User onboarding tooltips

Product tours are common user onboarding mechanisms. Tours walk users through a specific, early workflow or call out the most important parts of a product's UI and functionality. Tumblr combines tooltips with simple animations for an especially eye-catching product tour:

User onboarding tooltip

Tooltips greatly enhance most product tours - but not all of them. You should study examples of onboarding UX/UI patterns to determine whether tooltips are right for your product's onboarding process and/or user interface, or if another UI pattern is a better fit.

New feature announcement tooltips

Tooltips are the perfect vehicle for a pithy feature announcement.
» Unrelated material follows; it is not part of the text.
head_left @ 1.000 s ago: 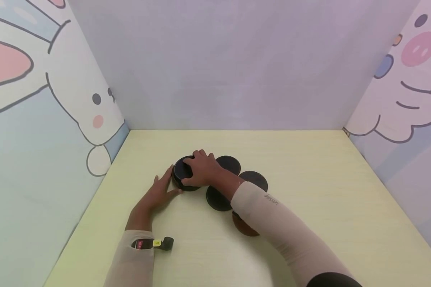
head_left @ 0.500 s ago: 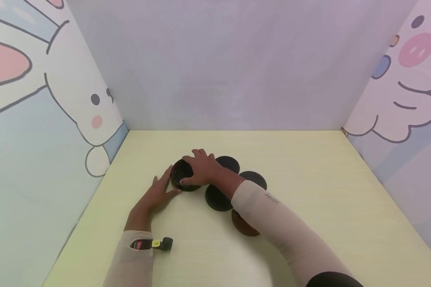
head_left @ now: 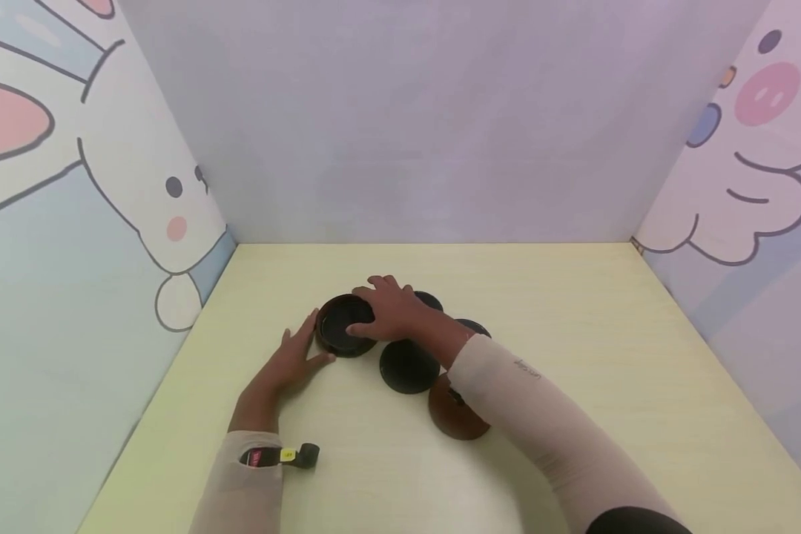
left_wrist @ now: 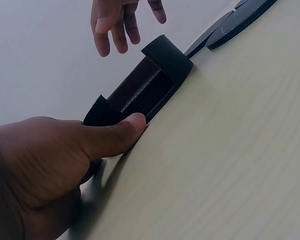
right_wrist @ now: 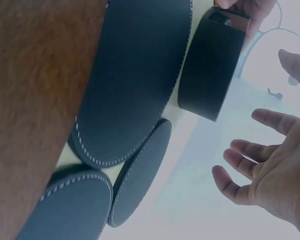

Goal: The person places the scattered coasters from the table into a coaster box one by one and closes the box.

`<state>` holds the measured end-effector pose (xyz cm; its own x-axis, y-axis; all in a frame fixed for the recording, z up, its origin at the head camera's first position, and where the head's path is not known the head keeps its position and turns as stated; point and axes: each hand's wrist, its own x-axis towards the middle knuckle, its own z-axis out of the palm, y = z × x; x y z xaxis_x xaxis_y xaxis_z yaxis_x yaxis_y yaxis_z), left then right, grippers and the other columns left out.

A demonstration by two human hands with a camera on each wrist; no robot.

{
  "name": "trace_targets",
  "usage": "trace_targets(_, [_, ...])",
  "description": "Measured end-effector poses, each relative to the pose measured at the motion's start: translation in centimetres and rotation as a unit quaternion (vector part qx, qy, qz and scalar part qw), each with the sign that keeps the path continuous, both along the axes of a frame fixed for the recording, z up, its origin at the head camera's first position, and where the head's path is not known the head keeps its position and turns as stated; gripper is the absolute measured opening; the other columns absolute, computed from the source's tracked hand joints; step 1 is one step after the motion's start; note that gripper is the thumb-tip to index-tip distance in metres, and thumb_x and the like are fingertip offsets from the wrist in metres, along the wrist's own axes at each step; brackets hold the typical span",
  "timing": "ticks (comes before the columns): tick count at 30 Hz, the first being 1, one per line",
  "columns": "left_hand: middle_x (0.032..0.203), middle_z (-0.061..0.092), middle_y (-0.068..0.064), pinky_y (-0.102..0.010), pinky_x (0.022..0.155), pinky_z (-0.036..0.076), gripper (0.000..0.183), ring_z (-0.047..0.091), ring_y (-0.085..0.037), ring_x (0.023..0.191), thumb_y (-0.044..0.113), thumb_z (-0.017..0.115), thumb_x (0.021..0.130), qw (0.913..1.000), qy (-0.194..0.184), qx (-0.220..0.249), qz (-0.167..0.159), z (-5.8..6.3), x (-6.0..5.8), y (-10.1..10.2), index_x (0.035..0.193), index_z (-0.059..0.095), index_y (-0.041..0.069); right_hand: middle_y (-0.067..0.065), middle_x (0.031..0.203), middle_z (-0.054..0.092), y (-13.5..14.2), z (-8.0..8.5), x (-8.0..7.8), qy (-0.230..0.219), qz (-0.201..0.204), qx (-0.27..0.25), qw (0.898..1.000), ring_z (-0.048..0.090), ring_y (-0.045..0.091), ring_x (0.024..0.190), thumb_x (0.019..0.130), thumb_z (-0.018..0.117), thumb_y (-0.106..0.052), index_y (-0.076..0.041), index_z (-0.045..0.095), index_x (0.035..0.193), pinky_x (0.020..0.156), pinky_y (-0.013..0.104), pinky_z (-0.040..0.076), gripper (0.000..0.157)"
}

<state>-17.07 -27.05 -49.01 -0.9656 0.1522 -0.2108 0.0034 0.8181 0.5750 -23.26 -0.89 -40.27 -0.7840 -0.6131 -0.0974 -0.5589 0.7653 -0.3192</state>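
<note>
A round black leather-look coaster holder (head_left: 350,354) stands on the table, its wall (left_wrist: 170,60) cut with gaps. Through one gap show a brown lining and dark stacked edges. My left hand (head_left: 292,362) grips the holder's near left side, thumb at the bottom edge in the left wrist view. Above the holder's right side hovers my right hand (head_left: 395,313), fingers spread and holding nothing. To the right lie several round coasters: a black one (head_left: 409,367) with white stitching in the right wrist view, two more black ones partly behind the forearm, and a brown one (head_left: 455,423).
The pale wooden table (head_left: 561,297) is enclosed by a plain back wall (head_left: 400,148) and cartoon-printed side walls (head_left: 40,297). A small black device (head_left: 300,455) is strapped to the left sleeve. My right forearm crosses over the coasters.
A second ago my right hand was over the holder with a black coaster at its top. That coaster has dropped inside, and the hand has let go and moved right. The left hand stays put.
</note>
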Motion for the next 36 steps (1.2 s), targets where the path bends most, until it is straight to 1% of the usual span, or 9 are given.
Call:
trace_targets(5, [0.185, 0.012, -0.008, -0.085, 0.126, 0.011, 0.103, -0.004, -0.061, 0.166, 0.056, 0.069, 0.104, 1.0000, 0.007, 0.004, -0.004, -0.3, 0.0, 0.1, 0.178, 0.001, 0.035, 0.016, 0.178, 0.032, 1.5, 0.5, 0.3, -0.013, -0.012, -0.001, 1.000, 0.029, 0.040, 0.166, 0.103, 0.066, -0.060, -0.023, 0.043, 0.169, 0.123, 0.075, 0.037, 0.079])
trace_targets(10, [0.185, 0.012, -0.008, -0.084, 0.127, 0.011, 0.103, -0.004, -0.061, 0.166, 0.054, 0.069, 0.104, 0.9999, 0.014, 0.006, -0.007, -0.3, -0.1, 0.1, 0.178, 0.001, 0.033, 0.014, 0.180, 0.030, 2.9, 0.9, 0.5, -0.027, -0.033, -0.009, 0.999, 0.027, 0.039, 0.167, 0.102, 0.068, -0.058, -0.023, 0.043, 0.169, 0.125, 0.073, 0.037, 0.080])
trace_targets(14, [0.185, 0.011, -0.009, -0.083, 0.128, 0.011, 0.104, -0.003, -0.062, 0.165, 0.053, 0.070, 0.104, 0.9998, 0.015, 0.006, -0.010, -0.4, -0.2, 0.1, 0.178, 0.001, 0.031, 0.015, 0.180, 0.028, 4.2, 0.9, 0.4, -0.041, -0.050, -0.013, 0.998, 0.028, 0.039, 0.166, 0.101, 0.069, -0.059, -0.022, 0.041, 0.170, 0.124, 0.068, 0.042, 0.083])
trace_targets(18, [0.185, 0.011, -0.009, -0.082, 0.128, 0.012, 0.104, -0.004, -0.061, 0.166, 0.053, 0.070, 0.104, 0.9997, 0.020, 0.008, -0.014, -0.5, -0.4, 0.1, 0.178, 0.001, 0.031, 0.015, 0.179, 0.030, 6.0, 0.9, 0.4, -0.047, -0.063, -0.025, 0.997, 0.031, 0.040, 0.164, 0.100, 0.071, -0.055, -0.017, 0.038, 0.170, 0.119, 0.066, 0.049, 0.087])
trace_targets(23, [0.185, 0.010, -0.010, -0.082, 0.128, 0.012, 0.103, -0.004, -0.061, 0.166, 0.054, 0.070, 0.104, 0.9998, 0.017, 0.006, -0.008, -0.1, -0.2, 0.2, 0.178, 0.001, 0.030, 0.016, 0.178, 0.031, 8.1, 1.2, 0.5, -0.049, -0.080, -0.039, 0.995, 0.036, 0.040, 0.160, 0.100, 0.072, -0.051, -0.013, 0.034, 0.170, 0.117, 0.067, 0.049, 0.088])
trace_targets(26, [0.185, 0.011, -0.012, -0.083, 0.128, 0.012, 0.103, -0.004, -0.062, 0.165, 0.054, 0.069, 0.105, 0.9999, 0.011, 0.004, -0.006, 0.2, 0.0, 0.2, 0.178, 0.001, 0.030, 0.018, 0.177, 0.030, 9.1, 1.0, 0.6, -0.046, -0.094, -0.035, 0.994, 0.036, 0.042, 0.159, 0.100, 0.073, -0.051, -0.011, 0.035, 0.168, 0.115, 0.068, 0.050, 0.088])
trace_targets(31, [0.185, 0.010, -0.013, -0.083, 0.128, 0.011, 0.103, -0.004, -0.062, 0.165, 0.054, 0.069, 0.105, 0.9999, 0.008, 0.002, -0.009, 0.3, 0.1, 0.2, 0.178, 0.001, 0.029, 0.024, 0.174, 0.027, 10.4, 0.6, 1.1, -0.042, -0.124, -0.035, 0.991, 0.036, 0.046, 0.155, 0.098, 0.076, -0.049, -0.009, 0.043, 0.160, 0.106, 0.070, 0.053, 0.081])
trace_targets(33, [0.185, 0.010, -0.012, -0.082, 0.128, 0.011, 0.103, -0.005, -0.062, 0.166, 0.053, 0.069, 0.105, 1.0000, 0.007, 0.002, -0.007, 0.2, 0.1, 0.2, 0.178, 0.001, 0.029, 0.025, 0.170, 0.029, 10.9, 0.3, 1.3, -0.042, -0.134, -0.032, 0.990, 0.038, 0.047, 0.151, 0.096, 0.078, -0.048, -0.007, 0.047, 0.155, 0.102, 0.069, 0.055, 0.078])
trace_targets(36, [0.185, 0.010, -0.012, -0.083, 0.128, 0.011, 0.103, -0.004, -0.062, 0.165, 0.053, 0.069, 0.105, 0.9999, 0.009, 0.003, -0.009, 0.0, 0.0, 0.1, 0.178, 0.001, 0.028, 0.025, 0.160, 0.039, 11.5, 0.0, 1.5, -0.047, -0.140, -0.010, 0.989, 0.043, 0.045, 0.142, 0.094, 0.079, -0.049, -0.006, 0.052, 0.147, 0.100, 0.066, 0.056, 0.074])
They are especially helpful for drawing your users' attention to a new feature without interrupting their workflow. You do not always need a huge feature rollout: the feature discovery approach with a single tooltip is effective for its subtlety. The tooltip's compact size makes them well-suited to the space constraints of mobile interfaces, too. Just check out LinkedIn's mobile app to see how that looks in action:

feature announcement tooltips

Tooltips can also remind users of overlooked features. Spotify does this often:

Spotify feature announcement tooltip

Detailed and interactive walk-through tooltips

Tooltips are handy for walking users through a specific action. Action-driven tooltips advance or go away when a user interacts with another element. Unlike static tooltips, interactive walk-through tooltips engage users actively - encouraging them to click, hover, or perform an action. They support progressive onboarding by unfolding step-by-step guides based on user actions, and they provide just-in-time learning by showing the right information at the right moment.

Employee scheduling tool Humanity uses an interactive product tour to walk users through a complex workflow. The tooltip below disappears when users add a new employee to their accounts:

Detailed and interactive walk-through tooltips

Interactive tooltips work especially well for complex workflows and multi-step processes where users need guidance at each stage. For product tours, they let you introduce features progressively rather than overwhelming users with information all at once. That said, action-driven tooltips can feel heavy-handed if overused. Save them for situations when users really need to perform a complex series of actions to accomplish a goal, or reach their aha moment.

Contextual help tooltips

Your more unique features may require a bit of context before users fully grasp the best way to use them. Take Airtable, for example. Part of what makes their spreadsheet-database hybrid so powerful is the sheer breadth of its features and functions - an aspect that can also make it overwhelming to new users.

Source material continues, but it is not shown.